End each piece of fabric on a wrong-side row, stitches still on the needles. When joining in this way, you need to have the same number of stitches on each piece of fabric, so check your counts. Leave the working yarn you want to continue attached to its layer but cut the working yarn attached to the other layer (be sure to leave a tail long enough to sew in later!). Referring to Photo 1, with the right sides of both layers facing and the underlayer (the purple reverse stockinette swatch) behind the top layer (the blue-green stockinette swatch), hold the needles parallel. *Insert a third needle of the same size through first stitch of the front needle and the first stitch of the back needle (Photo 2). Wrap the working yarn around the right needle as usual and, with the needle tip, pull it back through the stitch on the back needle (Photo 3) and the front needle (Photo 4). Slide the old stitches on the left needle off (Photo 5). Repeat from * across the entire row of stitches (Photos 6-10), joining the two layers into one; continue as directed (Photo 11).

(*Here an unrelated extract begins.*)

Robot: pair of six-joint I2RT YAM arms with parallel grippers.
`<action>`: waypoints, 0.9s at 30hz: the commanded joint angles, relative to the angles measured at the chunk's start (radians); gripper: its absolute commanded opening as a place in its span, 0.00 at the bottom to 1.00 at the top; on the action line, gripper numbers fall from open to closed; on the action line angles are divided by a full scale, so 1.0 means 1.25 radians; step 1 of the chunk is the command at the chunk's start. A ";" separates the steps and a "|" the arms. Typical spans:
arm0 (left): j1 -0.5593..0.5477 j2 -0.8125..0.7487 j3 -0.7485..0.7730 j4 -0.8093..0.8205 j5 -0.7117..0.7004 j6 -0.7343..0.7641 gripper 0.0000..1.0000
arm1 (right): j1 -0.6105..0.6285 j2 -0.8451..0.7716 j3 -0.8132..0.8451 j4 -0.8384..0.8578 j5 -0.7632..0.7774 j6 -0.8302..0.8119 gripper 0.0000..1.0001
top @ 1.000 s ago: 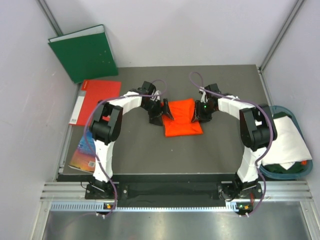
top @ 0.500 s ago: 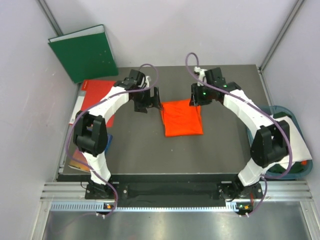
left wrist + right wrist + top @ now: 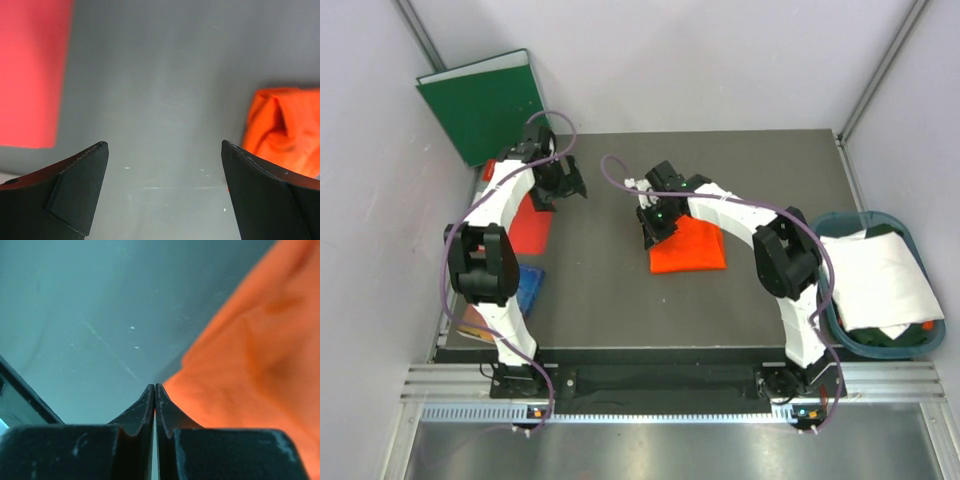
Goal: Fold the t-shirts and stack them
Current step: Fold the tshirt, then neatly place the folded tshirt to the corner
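Sitting pressed together at the orange t-shirt [image 3: 690, 250] — its far-left corner — the right gripper [image 3: 654, 224] is nearer; the left gripper [image 3: 570, 186] hangs spread, well leftward.

You see a bright orange t-shirt [image 3: 688, 250], plain, with no pattern. It lies on a dark grey table [image 3: 760, 170]. The white t-shirt [image 3: 875, 285] is plain too, in a blue-green basket [image 3: 890, 346]. The binder [image 3: 485, 105] is dark green with a white edge. The folder [image 3: 532, 228] is red. Your left arm [image 3: 505, 200] and right arm [image 3: 730, 212] are white and black, with purple cables [image 3: 552, 113]. The left gripper [image 3: 164, 147] and right gripper [image 3: 154, 390] are black.
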 commanded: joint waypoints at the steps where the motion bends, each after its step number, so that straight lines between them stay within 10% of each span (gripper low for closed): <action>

The shoulders of a lightweight sweater, the sides of a pillow, or the squares and sides of an afghan (see this update's free pattern!) can be joined together by adding a bind-off step to the three-needle join. There are two ways to do this: with right sides together or with wrong sides together. Let's look at right sides together first.
As above, keep the working yarn you want to continue with attached and cut the other one. Hold the two needles parallel with right sides together, facing each other (i.e., on the front needle the wrong side faces you and on the back needle the right side faces you) as shown in Photo 1. Work the first two stitches of each side together as when joining above (Photo 2). With one of the left needle tips (I find it easier to use the back one), reach into the rightmost stitch on the right needle and lift it over the leftmost stitch (Photos 3 and 4), thereby binding off one stitch (Photo 5). Join the next first stitches on the left needles and lift the rightmost stitch over the leftmost (Photo 6). Continue joining and binding off (Photo 7) all the way across the row. Notice how this creates a ridge on the side of the work facing you. When you flip the joined squares over to the right side, you will see a valley (Photo 8).

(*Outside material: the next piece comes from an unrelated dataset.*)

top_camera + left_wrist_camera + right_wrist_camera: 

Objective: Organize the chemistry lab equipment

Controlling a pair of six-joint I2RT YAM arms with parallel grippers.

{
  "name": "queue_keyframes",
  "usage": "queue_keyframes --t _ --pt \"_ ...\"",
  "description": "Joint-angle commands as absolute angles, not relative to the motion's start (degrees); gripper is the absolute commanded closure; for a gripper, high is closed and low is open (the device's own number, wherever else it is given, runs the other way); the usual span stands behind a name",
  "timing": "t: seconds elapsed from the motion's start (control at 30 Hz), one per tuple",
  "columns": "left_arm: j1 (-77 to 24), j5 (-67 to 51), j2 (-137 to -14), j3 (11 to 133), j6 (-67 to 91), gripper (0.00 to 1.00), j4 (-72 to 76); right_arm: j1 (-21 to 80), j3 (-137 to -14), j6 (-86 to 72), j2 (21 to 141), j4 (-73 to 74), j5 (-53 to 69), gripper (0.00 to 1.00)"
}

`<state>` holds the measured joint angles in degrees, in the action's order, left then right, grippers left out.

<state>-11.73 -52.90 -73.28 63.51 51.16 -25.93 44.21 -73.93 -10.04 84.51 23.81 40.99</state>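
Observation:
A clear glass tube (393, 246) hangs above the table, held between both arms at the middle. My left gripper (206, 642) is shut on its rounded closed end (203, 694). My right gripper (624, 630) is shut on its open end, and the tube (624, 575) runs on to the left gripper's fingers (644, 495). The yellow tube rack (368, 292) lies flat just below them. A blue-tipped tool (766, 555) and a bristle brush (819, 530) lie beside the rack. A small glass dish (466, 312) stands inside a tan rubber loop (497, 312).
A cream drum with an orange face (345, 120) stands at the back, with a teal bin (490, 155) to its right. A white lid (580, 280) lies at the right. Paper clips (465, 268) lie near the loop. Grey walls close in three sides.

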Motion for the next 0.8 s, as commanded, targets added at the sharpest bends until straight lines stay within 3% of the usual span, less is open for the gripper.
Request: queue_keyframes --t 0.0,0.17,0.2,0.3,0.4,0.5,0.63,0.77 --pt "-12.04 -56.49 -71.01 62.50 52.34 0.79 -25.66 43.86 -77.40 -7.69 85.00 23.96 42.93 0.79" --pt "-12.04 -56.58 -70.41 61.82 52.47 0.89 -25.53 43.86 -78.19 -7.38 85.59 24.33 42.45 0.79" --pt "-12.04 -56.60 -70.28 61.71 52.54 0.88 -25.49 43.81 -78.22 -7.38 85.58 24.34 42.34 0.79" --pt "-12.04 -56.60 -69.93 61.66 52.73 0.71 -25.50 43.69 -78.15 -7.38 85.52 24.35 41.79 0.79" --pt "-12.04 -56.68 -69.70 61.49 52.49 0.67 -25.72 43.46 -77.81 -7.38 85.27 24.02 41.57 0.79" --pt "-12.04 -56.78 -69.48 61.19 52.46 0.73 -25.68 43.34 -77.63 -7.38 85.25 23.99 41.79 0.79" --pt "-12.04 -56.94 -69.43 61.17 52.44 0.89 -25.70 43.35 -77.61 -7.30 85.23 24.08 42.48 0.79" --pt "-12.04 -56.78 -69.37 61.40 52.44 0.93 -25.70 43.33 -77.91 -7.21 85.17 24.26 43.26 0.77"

Now let's look at joining the other way, with wrong sides together. Prepare the pieces to be joined as above but arrange them with wrong sides together, facing each other (i.e., on the front needle the right side faces you, and on the back needle the wrong side faces you) as shown in Photo 1. Work the first two stitches of each side together as when joining above (Photo 2), bind off as above by lifting the rightmost stitch over the leftmost (Photos 3 and 5) and continue across the row (Photos 6 and 7). There's no need to turn because, when you open the fabric out, the right side, with the distinctive bind-off ridge, is facing (Photo 8).
If the look of the valley is right for your project, put your pieces together with right sides facing each other. If the look of the ridge echoes the look of your fabric, use it to join and bind off. And if you want to continue knitting, omit the bind-off!